Когда он нашёл этот портрет прибираясь. Я закурил.
— Феликс, это был нарисован я, почти десять лет с чем-то назад. Осенью, на лавочке. Во таким как сейчас. И очень хотел не стареть. Но, кажется все мои походы по домам похоти, курение, алкоголь, болезни. Всё отразилось здесь. Я страшный человек, я убил свою любовь. Тут уже почти не видно из-за плесени чёрной. Что там я. И я хуже дьявола, — но он меня обнял.
— Ну да, дьявол не спасает замёрзших, когда холодно. Когда идти некуда. И мне Вы не кажитесь таким уж страшным. Может это краска дешёвая, она сразу облазит. Где вы её купили? — оправдал он меня. Да так улыбнулся, что в моей тьме затрещало что-то. Мои снежные горы стали рассыпаться.
— Это брат рисовал. И снова не повторить, — признался я, убирая портрет. Как он на чердак забрался, не ясно. Видимо опять помогал.
— Ты не услышал. Я переспал с сотнями женщин. И не помню их имени, лица, даже примет. Как в тумане, — на меня снова взгляд.
— Не знаю, что ответить. Разве это важно? Мне нет. Так что, простите. Что напомнил, — молчание повисло в воздухе. Но минут через сорок он меня нашёл в библиотеке.
— Знаете. Даже если вы убили пару десятков. Мне не страшно. А грехи есть у всех, — моему демону нужен был такой ангел.
Попросил приготовить тортик, сюрприз. Сказал, что будем праздновать новое рождение. Снова осень на дворе. Приехали братья, мимо просто проезжали. Заглянули, увидели нового жителя. Теперь его рисуют. Попросил с крыльями. В общем, моя картина стала светлее, не знаю почему. Ведь его портрет висит в гостиной, на стене.

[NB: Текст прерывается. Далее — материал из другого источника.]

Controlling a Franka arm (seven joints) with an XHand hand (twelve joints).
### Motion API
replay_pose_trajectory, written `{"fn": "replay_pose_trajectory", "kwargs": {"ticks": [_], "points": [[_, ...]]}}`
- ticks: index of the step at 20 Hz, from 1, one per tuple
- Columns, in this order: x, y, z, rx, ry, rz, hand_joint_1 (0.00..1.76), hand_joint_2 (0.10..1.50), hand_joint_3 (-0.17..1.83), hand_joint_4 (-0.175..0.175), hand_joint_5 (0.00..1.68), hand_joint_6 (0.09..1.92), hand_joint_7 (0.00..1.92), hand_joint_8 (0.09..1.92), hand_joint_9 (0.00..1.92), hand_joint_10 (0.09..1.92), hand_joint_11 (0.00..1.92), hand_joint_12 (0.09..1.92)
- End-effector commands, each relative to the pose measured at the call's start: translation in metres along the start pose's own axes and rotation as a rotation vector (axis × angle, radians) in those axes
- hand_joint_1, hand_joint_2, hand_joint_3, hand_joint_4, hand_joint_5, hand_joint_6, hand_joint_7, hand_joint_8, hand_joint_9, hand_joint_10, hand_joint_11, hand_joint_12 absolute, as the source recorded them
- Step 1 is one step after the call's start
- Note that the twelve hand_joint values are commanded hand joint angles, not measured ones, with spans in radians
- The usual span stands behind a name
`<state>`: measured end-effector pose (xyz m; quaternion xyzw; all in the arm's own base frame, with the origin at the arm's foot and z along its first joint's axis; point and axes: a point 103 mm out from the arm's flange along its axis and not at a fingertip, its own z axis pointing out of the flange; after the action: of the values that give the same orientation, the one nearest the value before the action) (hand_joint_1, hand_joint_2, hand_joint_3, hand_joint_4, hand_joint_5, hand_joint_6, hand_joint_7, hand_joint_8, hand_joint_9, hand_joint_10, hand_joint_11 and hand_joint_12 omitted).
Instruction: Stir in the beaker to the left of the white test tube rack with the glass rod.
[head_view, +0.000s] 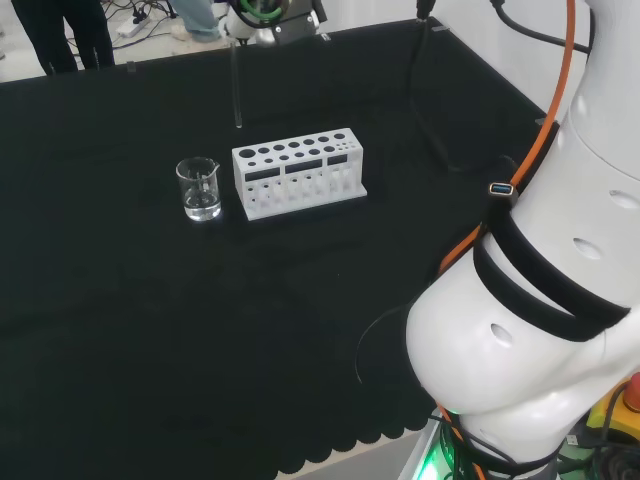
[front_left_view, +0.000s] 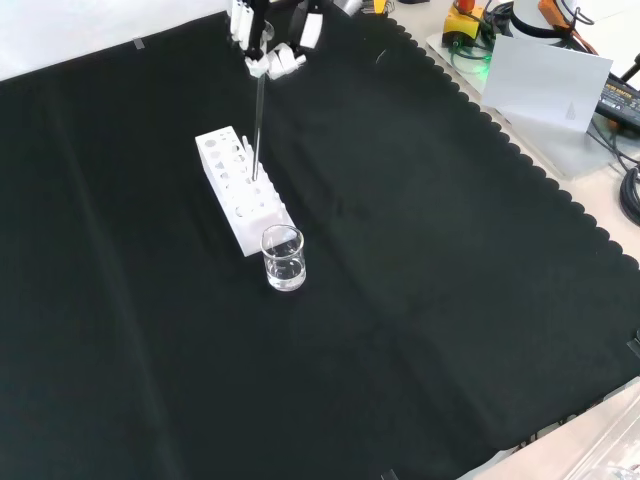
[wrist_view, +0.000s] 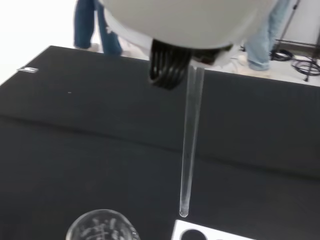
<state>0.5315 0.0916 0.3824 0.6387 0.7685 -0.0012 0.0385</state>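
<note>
The clear glass beaker (head_view: 200, 189) stands just left of the white test tube rack (head_view: 298, 172) in the head view, with a little clear liquid at its bottom. In the front view the beaker (front_left_view: 283, 258) sits at the rack's (front_left_view: 240, 190) near end. The hand (front_left_view: 270, 45) is high above the cloth, its fingers curled round the top of the glass rod (front_left_view: 258, 120). The rod (head_view: 237, 85) hangs nearly upright in the air, its tip beyond the rack's left end. From the wrist, the rod (wrist_view: 190, 145) ends above the rack's corner (wrist_view: 210, 234), apart from the beaker's rim (wrist_view: 102, 227).
The arm's white links (head_view: 540, 290) take up the head view's right side, with an orange cable (head_view: 545, 130) along them. The cloth's scalloped edge (front_left_view: 540, 190) runs down the front view's right, with a grey sheet (front_left_view: 545, 80) and devices beyond it. Black cables (head_view: 430, 110) lie behind the rack.
</note>
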Motion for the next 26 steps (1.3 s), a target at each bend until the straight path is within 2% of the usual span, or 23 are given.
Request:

А поцеловал я его, скромно, не ожидал ответа. Погладил по веснушкам, чмокнул в нос вздёрнутый. А он как котенок вжался в ладонь. Теперь рядом спим, в обнимку. Боюсь его потерять, очень. Думаю, проснусь однажды, его нет. Так однажды случилось.
Нашёл его в библиотеке, зачитался и уснул на диване. Плед взял, подушку. Я ему завтрак принёс, поднял. Потом весь день спал, как ребёнок. Ему как мне, тогда. Ну чуть старше. Если мой портрет светлел, то его светился немного. Интересно, а как дальше? Ну это уже другая история.